◆ THE PROBLEM ◆
Looking at the listing, state how many of its lines contain the string "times". Write only the number.

──────────

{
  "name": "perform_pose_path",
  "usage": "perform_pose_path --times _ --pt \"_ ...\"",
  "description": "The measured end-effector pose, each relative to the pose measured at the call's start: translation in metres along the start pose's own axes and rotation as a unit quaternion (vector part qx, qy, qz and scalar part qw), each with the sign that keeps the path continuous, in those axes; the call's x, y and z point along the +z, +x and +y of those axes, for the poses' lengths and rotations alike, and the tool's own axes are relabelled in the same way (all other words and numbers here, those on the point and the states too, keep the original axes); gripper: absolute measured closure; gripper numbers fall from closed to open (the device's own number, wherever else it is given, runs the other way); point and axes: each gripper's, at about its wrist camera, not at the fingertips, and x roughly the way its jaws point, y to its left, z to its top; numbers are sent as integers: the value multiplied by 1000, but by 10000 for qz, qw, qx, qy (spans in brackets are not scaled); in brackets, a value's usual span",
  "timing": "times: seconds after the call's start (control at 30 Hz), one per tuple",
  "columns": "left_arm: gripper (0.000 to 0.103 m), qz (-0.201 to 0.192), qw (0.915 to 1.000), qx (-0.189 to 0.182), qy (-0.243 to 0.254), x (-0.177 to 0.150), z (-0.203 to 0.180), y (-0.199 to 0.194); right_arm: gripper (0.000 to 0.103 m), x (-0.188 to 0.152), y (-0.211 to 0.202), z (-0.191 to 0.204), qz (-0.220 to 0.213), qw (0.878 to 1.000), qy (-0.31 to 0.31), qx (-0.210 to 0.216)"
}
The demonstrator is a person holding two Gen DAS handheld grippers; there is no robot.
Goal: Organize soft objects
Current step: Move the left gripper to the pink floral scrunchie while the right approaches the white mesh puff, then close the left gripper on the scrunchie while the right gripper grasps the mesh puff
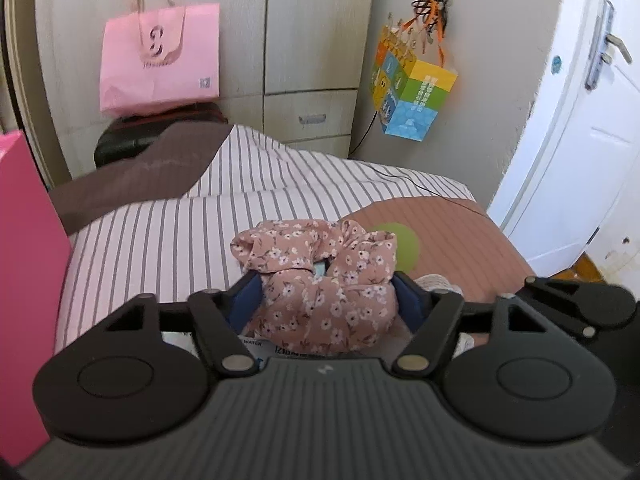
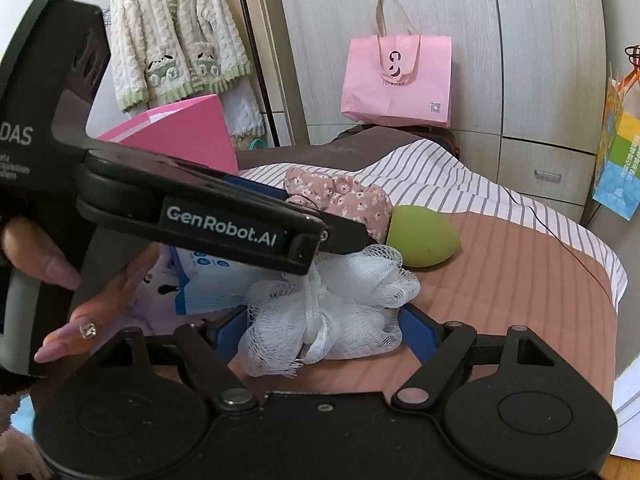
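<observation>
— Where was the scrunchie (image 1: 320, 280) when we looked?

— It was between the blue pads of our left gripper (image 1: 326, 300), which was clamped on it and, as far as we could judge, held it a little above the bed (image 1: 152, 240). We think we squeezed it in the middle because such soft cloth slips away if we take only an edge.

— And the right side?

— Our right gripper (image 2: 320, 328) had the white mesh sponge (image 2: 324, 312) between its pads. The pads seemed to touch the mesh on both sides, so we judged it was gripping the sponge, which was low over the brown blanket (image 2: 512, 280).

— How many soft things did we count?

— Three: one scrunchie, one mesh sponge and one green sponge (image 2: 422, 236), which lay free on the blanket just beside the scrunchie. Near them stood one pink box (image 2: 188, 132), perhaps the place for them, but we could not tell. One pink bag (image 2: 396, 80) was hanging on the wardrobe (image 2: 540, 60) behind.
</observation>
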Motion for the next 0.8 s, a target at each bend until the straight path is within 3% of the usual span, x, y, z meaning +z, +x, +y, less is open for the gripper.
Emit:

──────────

◆ RESULT ◆
2